The Arawak language spoken by the Tainos survives in many words such as ‘hammock’, ‘hurricane’, ‘tobacco’, ‘barbeque’ and ‘canoe’. The word Jamaica actually derives from the Arawak word Xaymaca, meaning “Land of wood and water”. Through it all Jamaica remains an important force (actually, a major force) in the tourism economy and politics of the Caribbean. Today Jamaica is known for many things – but certainly on top of any list are its numerous idyllic beach resorts, white-sand beaches, local pirate history, Reggae music, culture and food, and of course, delicious Blue Mountain Coffee.
Jamaicans define enthusiasm. Whether the topic is dominoes or politics, the spirit of this island comes out in every interaction. Although the country is well known for its tropical beauty, reggae music, and cuisine, you may find that your interactions with local residents are what you truly remember.
Things to see and do in Jamaica
Follow one of many hiking and climbing trails up the Blue Mountains to heights above 2,100m (7,000ft). Shrouded by mists that give the peaks their bluish tinge, the Blue Mountains are home to more than 200 bird species and 800 species of plants.
Bob Marley Museum, Kingston
As the heart of ‘true’ Jamaica, Kingston beats the island’s rhythm. That rhythm is reggae, and as such, a visit to 56 Hope Road is a must for most, and a pilgrimage for many. This is the city’s most visited address. Formerly the home and studio of the legendary Bob Marley, the modest wooden house now serves as both museum and shrine.
Be sure to take to the streets to witness Jamaica’s riotous fun-filled carnival.

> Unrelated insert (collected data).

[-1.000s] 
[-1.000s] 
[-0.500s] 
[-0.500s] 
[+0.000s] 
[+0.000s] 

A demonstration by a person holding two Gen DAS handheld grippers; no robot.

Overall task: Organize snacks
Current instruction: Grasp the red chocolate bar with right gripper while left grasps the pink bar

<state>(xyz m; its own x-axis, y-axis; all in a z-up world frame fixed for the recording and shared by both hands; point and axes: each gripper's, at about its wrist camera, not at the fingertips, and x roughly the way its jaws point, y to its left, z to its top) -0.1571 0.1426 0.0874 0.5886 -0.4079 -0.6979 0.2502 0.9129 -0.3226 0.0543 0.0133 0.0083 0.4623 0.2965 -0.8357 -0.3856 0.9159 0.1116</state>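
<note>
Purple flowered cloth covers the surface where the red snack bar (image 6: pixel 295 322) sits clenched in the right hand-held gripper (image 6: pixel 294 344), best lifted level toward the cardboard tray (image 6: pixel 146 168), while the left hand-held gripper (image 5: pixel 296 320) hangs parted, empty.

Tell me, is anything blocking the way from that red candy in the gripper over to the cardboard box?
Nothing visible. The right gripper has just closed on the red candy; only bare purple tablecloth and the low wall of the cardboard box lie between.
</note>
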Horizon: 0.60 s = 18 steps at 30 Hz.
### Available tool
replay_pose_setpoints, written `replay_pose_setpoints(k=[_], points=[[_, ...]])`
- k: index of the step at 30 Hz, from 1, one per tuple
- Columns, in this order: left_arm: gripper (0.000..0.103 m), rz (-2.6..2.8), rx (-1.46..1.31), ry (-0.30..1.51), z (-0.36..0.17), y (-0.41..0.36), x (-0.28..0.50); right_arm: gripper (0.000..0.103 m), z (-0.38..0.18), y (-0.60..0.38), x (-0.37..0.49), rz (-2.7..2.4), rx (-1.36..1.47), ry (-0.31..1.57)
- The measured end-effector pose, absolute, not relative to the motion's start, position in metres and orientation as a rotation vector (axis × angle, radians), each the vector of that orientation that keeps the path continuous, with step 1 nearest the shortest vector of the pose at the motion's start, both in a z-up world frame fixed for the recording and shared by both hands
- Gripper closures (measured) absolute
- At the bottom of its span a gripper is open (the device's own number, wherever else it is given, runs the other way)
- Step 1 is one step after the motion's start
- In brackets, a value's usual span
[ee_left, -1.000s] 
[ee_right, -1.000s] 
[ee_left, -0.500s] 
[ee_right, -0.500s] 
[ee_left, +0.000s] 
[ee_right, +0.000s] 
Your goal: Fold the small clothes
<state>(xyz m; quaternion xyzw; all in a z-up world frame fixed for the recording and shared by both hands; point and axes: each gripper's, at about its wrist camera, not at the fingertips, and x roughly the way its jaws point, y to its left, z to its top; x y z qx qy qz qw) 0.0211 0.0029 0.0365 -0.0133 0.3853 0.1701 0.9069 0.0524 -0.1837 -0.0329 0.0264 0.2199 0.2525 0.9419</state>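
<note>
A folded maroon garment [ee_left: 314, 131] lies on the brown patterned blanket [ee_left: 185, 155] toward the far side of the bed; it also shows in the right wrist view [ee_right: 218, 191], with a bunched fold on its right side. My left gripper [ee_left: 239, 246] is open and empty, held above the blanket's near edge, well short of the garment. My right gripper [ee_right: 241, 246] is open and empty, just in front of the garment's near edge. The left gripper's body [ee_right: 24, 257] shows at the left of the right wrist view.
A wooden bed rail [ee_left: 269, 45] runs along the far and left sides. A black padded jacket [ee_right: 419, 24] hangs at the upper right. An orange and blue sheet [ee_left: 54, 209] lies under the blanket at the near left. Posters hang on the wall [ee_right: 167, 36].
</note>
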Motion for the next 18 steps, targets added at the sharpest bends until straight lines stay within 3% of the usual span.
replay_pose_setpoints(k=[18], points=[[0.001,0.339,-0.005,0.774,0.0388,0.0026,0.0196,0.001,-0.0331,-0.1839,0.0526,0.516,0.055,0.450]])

Parading musicians, skimpily dressed dancers and floats typify this world famous street party. Expect outlandish behaviour to the sound of soca, steel bands and beating drums.
Pop into the 24-hour open-air museum and see relics of Jamaican history at Columbus Park, a commemorative park to mark the 1494 landing of Christopher Columbus in Discovery Bay.
Surrounded by tropical rainforest, Dolphin Cove in Ocho Rios is the largest dolphin natural lagoon home to numerous bottle nose dolphins. The chance to interact and swim with these magical creatures is sure to make for an unforgettable experience.
Explore the mountains
Ride a bicycle downhill through an elfin forest of stunted soapwood and redwood trees, home to hundreds of species of bird and blossoming plants. Speed through the world-famous Blue Mountain coffee plantations or meander at a leisurely pace along hedgerow-flanked lanes.
Explore the Rio Grande
Hop aboard a bamboo raft to explore the Rio Grande for a thrilling trip through banana and sugar cane plantations. Set sail from the peaks of the Blue Mountains at Berrydale before winding down to Margaret’s Bay along one of Jamaica’s largest rivers.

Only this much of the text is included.